DESIGN YOUR PRODUCT: Use your imagination and get creative.
OUR OBJECTIVE: is to bring to life a system that will utilize an interactive method with guidelines in order to allow the growth in imagination instead of the craftsmen producing hundreds of the same product. The system is not a commercial ‘make your own pot’ but a tool to give the opportunity to share what they think is beautiful and drawing upon the bespoke and imperfect element of the craft.
We enable the craft to evolve into a series of contemporary fluid shapes for example: a lamp, kettle or other products that can be used and reintroduced into our daily lives. Despite its daily usage as a product, the craftsmanship of pottery adheres itself with all levels of the human senses. Various senses are utilized and heightened from the raw material to the manufacturing of the craft. This interactive collection and coherent system will trigger several of the human body senses, such as sight, sound, and touch.
We aim to successfully triangulate the craft from the local craftsmen (Delmon Factory) to Dubai and then back to the Kingdom of Bahrain. Subsequently addressing the ongoing concern of creating awareness to this valuable and powerful craft, which will remain substantial and indispensable in the fabric of the Bahraini Heritage.

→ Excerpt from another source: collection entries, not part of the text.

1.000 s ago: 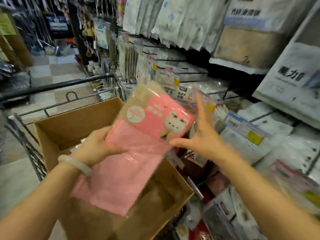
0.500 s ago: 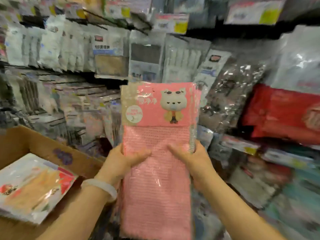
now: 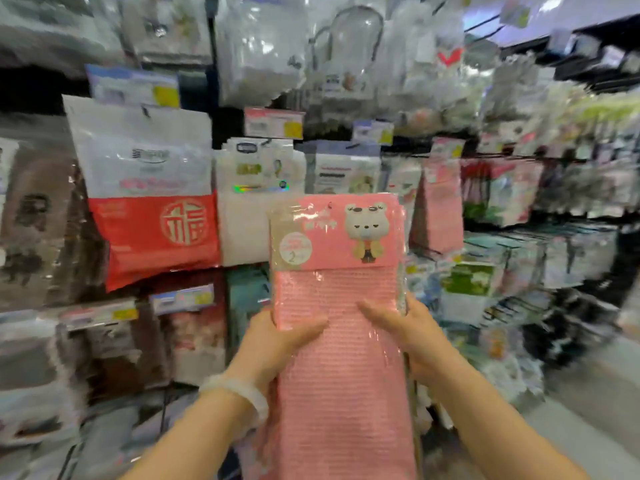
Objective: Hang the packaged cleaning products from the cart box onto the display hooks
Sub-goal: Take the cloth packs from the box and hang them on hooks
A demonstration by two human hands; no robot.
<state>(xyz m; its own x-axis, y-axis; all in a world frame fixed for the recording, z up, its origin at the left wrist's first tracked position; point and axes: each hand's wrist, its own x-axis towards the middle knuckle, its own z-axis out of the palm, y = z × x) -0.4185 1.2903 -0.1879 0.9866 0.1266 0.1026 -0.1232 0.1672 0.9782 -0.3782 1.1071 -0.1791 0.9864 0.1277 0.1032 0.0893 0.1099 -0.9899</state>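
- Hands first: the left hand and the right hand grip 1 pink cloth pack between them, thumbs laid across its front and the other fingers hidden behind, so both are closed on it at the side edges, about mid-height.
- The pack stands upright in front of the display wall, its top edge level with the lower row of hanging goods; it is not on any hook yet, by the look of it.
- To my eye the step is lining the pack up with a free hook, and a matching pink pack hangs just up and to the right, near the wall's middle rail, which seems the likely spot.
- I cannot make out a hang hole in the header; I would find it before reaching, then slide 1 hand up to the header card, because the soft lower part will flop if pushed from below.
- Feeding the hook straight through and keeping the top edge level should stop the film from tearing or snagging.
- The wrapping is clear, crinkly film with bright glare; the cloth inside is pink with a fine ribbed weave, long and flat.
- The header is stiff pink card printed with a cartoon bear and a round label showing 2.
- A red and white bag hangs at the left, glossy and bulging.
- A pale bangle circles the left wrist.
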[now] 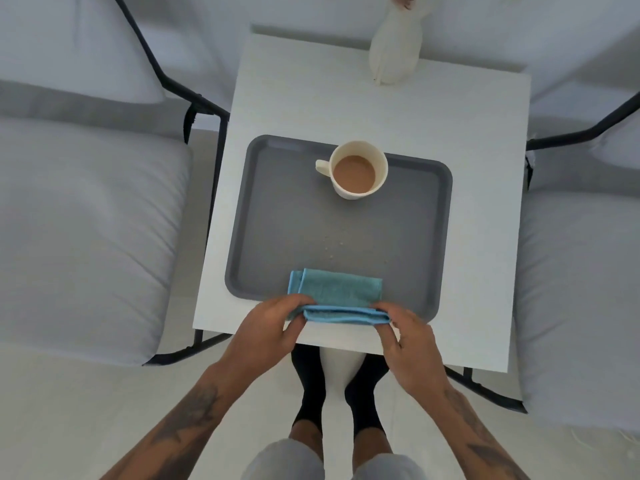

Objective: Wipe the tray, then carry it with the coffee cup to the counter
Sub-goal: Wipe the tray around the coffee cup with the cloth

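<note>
A grey tray (277, 216) lies on a small white table (363, 109). A cream coffee cup (356, 169), holding milky coffee, stands on the tray's far middle, handle to the left. Small crumbs (332, 245) dot the tray's centre. A folded blue cloth (341, 292) lies over the tray's near rim. My left hand (273, 323) pinches the cloth's near left corner and my right hand (408, 336) pinches its near right corner.
A white vase (394, 53) stands at the table's far edge. Grey cushioned chairs with black frames (86, 220) (581, 271) flank the table on both sides. My feet in black socks (339, 393) stand at the table's near edge on a pale floor.
</note>
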The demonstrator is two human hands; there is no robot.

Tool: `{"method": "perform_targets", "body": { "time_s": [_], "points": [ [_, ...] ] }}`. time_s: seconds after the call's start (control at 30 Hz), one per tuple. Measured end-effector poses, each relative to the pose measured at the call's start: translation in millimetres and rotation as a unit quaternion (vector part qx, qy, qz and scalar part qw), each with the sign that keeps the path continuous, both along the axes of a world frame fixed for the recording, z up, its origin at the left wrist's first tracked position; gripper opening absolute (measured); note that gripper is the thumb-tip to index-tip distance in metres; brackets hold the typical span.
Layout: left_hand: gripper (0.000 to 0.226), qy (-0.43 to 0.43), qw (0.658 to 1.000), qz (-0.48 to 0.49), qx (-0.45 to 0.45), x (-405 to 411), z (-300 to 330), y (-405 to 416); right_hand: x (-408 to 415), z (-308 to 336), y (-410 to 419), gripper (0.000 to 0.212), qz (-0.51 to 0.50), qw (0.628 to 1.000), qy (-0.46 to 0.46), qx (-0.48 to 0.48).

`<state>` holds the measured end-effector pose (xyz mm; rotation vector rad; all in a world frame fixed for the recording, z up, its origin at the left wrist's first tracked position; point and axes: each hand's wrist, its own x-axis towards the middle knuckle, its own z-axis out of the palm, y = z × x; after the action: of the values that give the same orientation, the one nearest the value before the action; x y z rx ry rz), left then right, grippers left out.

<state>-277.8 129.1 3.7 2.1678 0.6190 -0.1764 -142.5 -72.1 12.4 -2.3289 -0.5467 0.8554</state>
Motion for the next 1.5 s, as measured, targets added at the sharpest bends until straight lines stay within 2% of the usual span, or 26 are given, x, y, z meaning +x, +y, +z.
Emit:
{"method": "perform_targets", "body": {
  "time_s": [0.07,0.13,0.23,0.3,0.4,0.5,0.6,0.7,0.77,0.87,0.97,1.2,1.5],
  "points": [
    [0.026,0.012,0.999,0.042,-0.024,18,-1,9,15,-1,14,0.016,-0.051,0.998,0.030,0.006],
    [0.026,0.043,0.997,0.068,-0.007,35,-7,16,31,-7,27,0.011,-0.056,0.998,0.011,-0.020],
    [0.032,0.098,0.990,0.051,0.083,50,-13,18,44,-18,41,0.023,0.006,0.991,-0.044,-0.125],
    [0.039,0.105,0.986,0.040,0.120,56,-12,19,49,-18,45,0.033,0.002,0.986,-0.054,-0.159],
    [0.044,0.028,0.990,0.076,0.119,74,3,32,64,-6,56,0.046,-0.048,0.994,-0.075,-0.068],
    [0.051,-0.069,0.989,0.084,0.103,114,21,59,97,5,83,0.066,-0.085,0.995,-0.040,0.044],
    [0.074,-0.064,0.992,0.030,0.108,160,30,89,134,3,113,0.093,-0.062,0.994,-0.011,0.087],
    [0.091,-0.017,0.990,-0.065,0.123,188,25,107,154,-3,128,0.105,-0.008,0.996,0.004,0.091],
    [0.090,-0.004,0.990,-0.095,0.104,193,20,109,156,-4,132,0.103,0.013,0.996,0.010,0.088],
    [0.087,-0.018,0.993,-0.093,0.064,193,16,110,154,-6,133,0.099,0.018,0.995,0.006,0.102],
    [0.093,-0.023,0.994,-0.097,0.046,191,16,111,153,-7,134,0.097,0.007,0.993,0.004,0.115],
    [0.090,-0.033,0.995,-0.070,0.057,178,23,124,147,4,151,0.095,0.055,0.993,-0.042,0.091],
    [0.089,-0.032,0.997,-0.007,0.074,130,34,182,117,1,225,0.096,0.130,0.986,-0.054,0.084]
  ]
}}
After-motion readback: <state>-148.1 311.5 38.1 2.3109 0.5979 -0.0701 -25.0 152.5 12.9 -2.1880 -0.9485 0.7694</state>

Furthermore, we are creating an accessible interface, which integrates a coherent system that presents a structure, to make a consistent collection arbitrarily or by intentional design. Taking an undermined craft, renovating it with new interactive concepts and attractive forms of presentation. The craftsman constructs by hand and measures with their eyes, the user mimics this act on the screen resulting in a personified, electronic authentication of the user’s experience with the craft. In addition, we will be showcasing a cutting edge intellectual montage video installation by demonstrating the narrative of the craft’s history through the language of sequential images.